When I classified certain cities "mall-oriented", I guess I was thinking of cities that don't have most of the shops concentrated on a street downtown, or in the downtown area in some form - sometimes "malls" are organically incorporated into the urban fabric, which I consider to be more "street-oriented" or mixed shopping.
I think we should differentiate between downtown shopping malls and suburban malls that are huge boxes surrounded by hundreds of acres of parking lots.
I wonder how you know San Jose is street oriented, but are unsure about Oakland, a city in the urban core of the Bay Area and the heart of one of the most densely populated corridors in the country? Just found that odd.

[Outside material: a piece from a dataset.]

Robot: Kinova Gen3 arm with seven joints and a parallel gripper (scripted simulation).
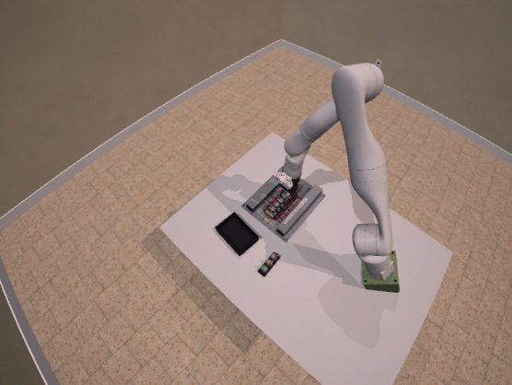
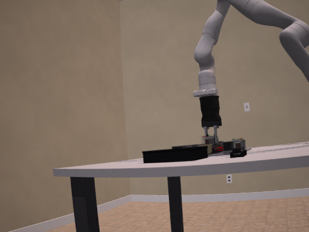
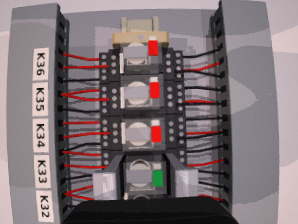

Oakland's retail is definitely street oriented. There are no malls in the city at all.
I actually haven't been to either city, only SF. I knew about Santana Row.
With people answering both - most metro areas in the country would really be both - I reserved the "street-oriented" label for cities that I figured had at least one robust shopping street with a notable handful of big-name brands on it.
Disagree highly with Seattle being a street shopping city, most of the "serious shopping" (besides mostly small, expensive stores located in certain areas of downtown) is found in Bellevue or in malls surrounding the city proper. Seattle's urbanism is highly overrated in my opinion, and I might catch some flack for that, but I find most of the downtown of the city to be rather devoid of street level shopping, and low amount of pedestrians considering the metro population. Obviously this is changing fast with the development of apartments in the city's core but I have found Portland and Vancouver to both be more "lively" than Seattle.
Seattle has Pine St. and a fair bit of decent street level shopping downtown, with a number of big department stores. I wasn't parsing liveliness.